Stored data:
┄┄┄┄┄┄
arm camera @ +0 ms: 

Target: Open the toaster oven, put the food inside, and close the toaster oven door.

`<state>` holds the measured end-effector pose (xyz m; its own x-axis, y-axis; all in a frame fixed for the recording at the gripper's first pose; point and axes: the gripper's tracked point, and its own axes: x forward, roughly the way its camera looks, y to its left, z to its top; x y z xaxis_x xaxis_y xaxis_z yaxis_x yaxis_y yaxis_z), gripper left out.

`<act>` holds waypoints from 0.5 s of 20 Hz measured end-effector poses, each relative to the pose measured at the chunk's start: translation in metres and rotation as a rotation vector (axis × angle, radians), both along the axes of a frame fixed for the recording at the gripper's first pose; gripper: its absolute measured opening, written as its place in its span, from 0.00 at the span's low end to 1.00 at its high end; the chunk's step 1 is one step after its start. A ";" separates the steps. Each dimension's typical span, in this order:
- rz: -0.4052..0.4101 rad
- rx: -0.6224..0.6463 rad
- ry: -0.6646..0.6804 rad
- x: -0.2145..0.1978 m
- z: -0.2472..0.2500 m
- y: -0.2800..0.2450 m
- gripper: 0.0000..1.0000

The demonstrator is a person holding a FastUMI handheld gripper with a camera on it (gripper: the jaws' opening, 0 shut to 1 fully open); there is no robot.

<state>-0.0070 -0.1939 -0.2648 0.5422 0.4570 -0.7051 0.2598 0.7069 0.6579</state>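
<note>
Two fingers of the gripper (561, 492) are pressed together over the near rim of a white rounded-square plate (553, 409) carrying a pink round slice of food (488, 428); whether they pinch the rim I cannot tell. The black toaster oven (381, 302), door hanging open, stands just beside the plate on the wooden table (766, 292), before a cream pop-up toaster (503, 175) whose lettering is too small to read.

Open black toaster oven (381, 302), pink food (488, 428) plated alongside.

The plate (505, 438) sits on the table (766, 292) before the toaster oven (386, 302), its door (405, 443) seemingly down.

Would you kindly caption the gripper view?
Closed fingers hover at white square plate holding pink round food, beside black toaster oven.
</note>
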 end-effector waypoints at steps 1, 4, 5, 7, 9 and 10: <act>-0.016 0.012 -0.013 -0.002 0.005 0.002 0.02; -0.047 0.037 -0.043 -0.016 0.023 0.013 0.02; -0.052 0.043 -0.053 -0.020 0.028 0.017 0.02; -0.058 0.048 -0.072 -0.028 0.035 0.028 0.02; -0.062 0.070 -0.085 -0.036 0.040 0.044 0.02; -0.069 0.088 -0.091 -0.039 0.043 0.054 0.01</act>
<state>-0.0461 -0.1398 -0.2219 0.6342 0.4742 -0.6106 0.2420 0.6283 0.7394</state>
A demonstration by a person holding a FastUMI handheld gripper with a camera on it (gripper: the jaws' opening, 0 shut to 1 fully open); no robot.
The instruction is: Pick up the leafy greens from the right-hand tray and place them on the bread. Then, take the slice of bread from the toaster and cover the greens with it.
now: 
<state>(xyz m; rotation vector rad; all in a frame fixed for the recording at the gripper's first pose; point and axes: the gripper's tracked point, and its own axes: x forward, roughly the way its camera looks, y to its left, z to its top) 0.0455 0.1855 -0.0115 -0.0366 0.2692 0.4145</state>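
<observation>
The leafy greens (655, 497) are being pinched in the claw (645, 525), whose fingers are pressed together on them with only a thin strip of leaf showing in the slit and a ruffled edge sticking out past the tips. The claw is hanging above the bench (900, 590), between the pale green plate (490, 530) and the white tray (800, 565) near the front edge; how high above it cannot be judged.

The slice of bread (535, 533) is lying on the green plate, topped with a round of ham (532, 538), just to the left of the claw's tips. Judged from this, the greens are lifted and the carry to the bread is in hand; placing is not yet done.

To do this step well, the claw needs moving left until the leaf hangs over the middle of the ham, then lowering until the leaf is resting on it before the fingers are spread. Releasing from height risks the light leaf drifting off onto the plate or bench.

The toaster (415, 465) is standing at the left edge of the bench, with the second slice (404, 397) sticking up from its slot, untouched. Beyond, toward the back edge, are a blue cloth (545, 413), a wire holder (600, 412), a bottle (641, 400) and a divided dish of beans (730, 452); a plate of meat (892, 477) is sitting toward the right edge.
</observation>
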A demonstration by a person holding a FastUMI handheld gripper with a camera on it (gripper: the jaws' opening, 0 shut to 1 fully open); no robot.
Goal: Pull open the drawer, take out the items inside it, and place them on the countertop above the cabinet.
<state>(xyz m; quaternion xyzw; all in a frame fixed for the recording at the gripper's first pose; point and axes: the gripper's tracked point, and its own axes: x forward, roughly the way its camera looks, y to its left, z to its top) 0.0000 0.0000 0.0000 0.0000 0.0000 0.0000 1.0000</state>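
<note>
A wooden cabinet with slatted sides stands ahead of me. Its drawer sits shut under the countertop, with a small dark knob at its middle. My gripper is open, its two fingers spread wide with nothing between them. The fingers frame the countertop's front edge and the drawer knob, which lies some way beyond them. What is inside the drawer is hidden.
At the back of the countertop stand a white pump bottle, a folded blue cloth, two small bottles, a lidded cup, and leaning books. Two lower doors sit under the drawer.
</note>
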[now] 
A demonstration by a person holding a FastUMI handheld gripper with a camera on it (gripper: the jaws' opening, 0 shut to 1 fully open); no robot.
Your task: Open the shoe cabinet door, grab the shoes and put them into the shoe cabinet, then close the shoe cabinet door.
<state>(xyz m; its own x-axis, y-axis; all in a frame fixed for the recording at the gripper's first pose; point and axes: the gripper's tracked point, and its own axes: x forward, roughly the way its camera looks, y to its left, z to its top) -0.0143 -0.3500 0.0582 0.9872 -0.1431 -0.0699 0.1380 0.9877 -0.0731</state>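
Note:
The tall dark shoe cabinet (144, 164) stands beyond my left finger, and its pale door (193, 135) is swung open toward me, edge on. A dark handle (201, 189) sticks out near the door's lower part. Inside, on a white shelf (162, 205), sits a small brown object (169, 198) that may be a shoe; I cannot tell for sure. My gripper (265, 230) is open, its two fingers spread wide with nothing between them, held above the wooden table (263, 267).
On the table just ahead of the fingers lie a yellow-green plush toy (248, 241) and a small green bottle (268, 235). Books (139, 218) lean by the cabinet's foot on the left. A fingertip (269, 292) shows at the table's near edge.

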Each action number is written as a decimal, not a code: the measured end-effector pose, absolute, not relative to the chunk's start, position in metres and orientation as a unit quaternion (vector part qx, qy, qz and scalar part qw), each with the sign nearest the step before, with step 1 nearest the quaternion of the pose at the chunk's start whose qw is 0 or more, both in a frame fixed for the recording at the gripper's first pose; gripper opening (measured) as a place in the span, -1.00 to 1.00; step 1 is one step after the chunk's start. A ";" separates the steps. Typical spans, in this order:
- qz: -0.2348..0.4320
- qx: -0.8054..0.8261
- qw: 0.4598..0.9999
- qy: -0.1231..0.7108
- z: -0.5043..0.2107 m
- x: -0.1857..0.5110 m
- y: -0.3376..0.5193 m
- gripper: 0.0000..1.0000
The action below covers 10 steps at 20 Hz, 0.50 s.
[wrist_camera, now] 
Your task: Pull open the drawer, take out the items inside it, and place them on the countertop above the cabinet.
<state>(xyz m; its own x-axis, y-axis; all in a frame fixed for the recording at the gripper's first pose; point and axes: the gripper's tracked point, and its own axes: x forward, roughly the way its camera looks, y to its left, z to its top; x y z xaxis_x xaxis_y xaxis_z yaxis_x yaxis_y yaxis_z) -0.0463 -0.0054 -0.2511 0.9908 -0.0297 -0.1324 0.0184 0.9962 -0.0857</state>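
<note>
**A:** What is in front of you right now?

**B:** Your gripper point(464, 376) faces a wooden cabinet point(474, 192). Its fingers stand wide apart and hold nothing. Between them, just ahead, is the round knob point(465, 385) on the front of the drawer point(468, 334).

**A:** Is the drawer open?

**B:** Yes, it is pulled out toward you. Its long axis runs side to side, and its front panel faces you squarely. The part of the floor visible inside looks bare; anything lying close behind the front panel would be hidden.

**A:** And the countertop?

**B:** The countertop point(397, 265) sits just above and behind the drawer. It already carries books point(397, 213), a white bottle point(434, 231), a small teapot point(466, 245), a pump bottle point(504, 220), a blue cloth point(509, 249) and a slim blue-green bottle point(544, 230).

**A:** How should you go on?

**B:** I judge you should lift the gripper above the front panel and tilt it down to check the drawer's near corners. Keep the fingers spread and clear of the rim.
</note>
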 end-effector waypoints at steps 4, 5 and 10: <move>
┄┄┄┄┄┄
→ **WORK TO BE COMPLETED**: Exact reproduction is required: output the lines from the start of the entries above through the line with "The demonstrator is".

→ **TASK ANSWER**:
arm camera @ +0 ms: 

Target: Open the toaster oven, put the food inside, and close the toaster oven door.

`<state>` holds the measured end-effector pose (xyz m; its own x-axis, y-axis; all in a frame fixed for the recording at the gripper's first pose; point and axes: the gripper's tracked point, and its own axes: x forward, roughly the way its camera looks, y to its left, z to its top; x y z xaxis_x xaxis_y xaxis_z yaxis_x yaxis_y yaxis_z), gripper left out.

`<act>` holds waypoints from 0.5 s of 20 Hz measured end-effector poses, each relative to the pose measured at the chunk's start: translation in metres and rotation as a rotation vector (axis × angle, radians), both along the axes of a frame fixed for the recording at the gripper's first pose; gripper: its absolute measured opening, written as its place in its span, from 0.00 at the span's low end to 1.00 at its high end; the chunk's step 1 is one step after its start. A ";" separates the steps. Each dimension's typical span, in this order:
- rz: -0.4052..0.4101 rad
- rx: -0.6224..0.6463 rad
- ry: -0.6646..0.6804 rad
- x: -0.2145..0.1978 m
- z: -0.2472..0.2500 m
- y: -0.2800..0.2450 m
- gripper: 0.0000..1.0000

The demonstrator is a person holding a FastUMI handheld gripper with a camera on it (gripper: the jaws' opening, 0 shut to 1 fully open); there is no robot.

No additional output will be given.